# Author: ddukic

In [1]:
import xml.etree.ElementTree as ET
from collections import defaultdict
import spacy
from spacy import displacy
from spacy.tokens import Doc
import re
import os
from tqdm import tqdm
import pandas as pd

nlp = spacy.load("en_core_web_lg")


def viz_text(tokens, tags):
    assert len(tokens) == len(tags)

    doc = Doc(nlp.vocab, words=tokens, ents=tags)

    displacy.render(
        doc,
        style="ent",
        options={
            "tag": ["Trigger"],
            "colors": {"Trigger": "#ff6961"},
        },
    )

In [2]:
def check_length_of_triggers(file):
    try:
        tree = ET.parse(file)
        root = tree.getroot()
        for x in root:
            if x.tag == "sentence":
                for event in x:
                    if len(event.text.split(" ")) > 1:
                        print(event.text)
        return False
    except:
        return True

In [3]:
def check_set(dataset="train"):
    skip_ratio = 0

    files = os.listdir(os.path.join("../data/raw/ednyt/", dataset))

    for fpath in files:
        with open(os.path.join("../data/raw/ednyt", dataset, fpath), "r") as file:
            if check_length_of_triggers(file):
                skip_ratio += 1
    print("Skip ratio: ", skip_ratio, "/", len(files))

check_set("train")
check_set("valid")
check_set("test")

Skip ratio:  42 / 1900
Skip ratio:  5 / 100
Skip ratio:  1 / 200


In [4]:
def parse_xml(file):
    try:
        tree = ET.parse(file)
        root = tree.getroot()
        events = []
        bio_tags = []
        words = []
        for x in root:
            if x.tag == "sentence":
                sentence = (
                    re.findall(
                        r"<sentence>(.*?)<\/sentence>",
                        ET.tostring(root).decode("utf-8"),
                        re.DOTALL,
                    )[0]
                    .replace("<event>", "")
                    .replace("</event>", "")
                    .replace("\n", "")
                )
                for event in x:
                    events.append(event.text)
                tokens = nlp(sentence)
                counter = 0
                for token in tokens:
                    if token.text != '' and token.text != ' ':
                        words.append(token.text)
                        if counter < len(events) and token.text == events[counter]:
                            # in this dataset there are only one-trigger words
                            bio_tags.append("B-Trigger")
                            counter += 1
                        else:
                            bio_tags.append("O")
                assert len(events) == len([x for x in bio_tags if x == "B-Trigger"])
        return sentence, words, bio_tags
    except:
        return None, None, None

In [5]:
def tokenize_create_bio_tags(dataset="train"):
    skip_ratio = 0

    records = []

    files = os.listdir(os.path.join("../data/raw/ednyt/", dataset))

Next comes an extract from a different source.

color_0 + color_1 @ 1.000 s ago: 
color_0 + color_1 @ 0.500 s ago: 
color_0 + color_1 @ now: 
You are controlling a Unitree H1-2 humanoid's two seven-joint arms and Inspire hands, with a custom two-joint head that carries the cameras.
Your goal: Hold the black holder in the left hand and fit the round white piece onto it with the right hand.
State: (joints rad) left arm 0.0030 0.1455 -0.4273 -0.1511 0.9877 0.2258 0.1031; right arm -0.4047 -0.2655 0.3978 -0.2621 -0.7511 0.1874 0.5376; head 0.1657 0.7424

    for fpath in tqdm(files):
        with open(os.path.join("../data/raw/ednyt", dataset, fpath), "r") as file:
            sentence, toks, tags = parse_xml(file)
            if sentence is None:
                skip_ratio += 1
            else:
                records.append({
                    "file": fpath,
                    "tokens": toks,
                    "bio_tags": tags
                })
    print("Skip ratio: ", skip_ratio, "/", len(files))
    return records

In [6]:
df_train = pd.DataFrame.from_records(tokenize_create_bio_tags("train"))
df_valid = pd.DataFrame.from_records(tokenize_create_bio_tags("valid"))
df_test = pd.DataFrame.from_records(tokenize_create_bio_tags("test"))

100%|██████████| 1900/1900 [00:17<00:00, 108.24it/s]


Skip ratio:  58 / 1900


100%|██████████| 100/100 [00:00<00:00, 120.79it/s]


Skip ratio:  5 / 100


100%|██████████| 200/200 [00:01<00:00, 124.90it/s]

Skip ratio:  2 / 200





In [None]:
# Visualize some examples
for _, record in df_train.sample(20, random_state=42).iterrows():
    print(record["file"])
    print("----------------")
    viz_text(record["tokens"], record["bio_tags"])

In [None]:
# Visualize some examples
for _, record in df_valid.sample(10, random_state=42).iterrows():
    print(record["file"])
    print("----------------")
    viz_text(record["tokens"], record["bio_tags"])

In [None]:
# Visualize some examples
for _, record in df_test.sample(10, random_state=42).iterrows():
    print(record["file"])
    print("----------------")
    viz_text(record["tokens"], record["bio_tags"])

In [10]:
len(df_train), len(df_valid), len(df_test)

(1842, 95, 198)

In [11]:
df_train.to_json("../data/processed/ednyt/train.json", orient="records")
df_valid.to_json("../data/processed/ednyt/valid.json", orient="records")
df_test.to_json("../data/processed/ednyt/test.json", orient="records")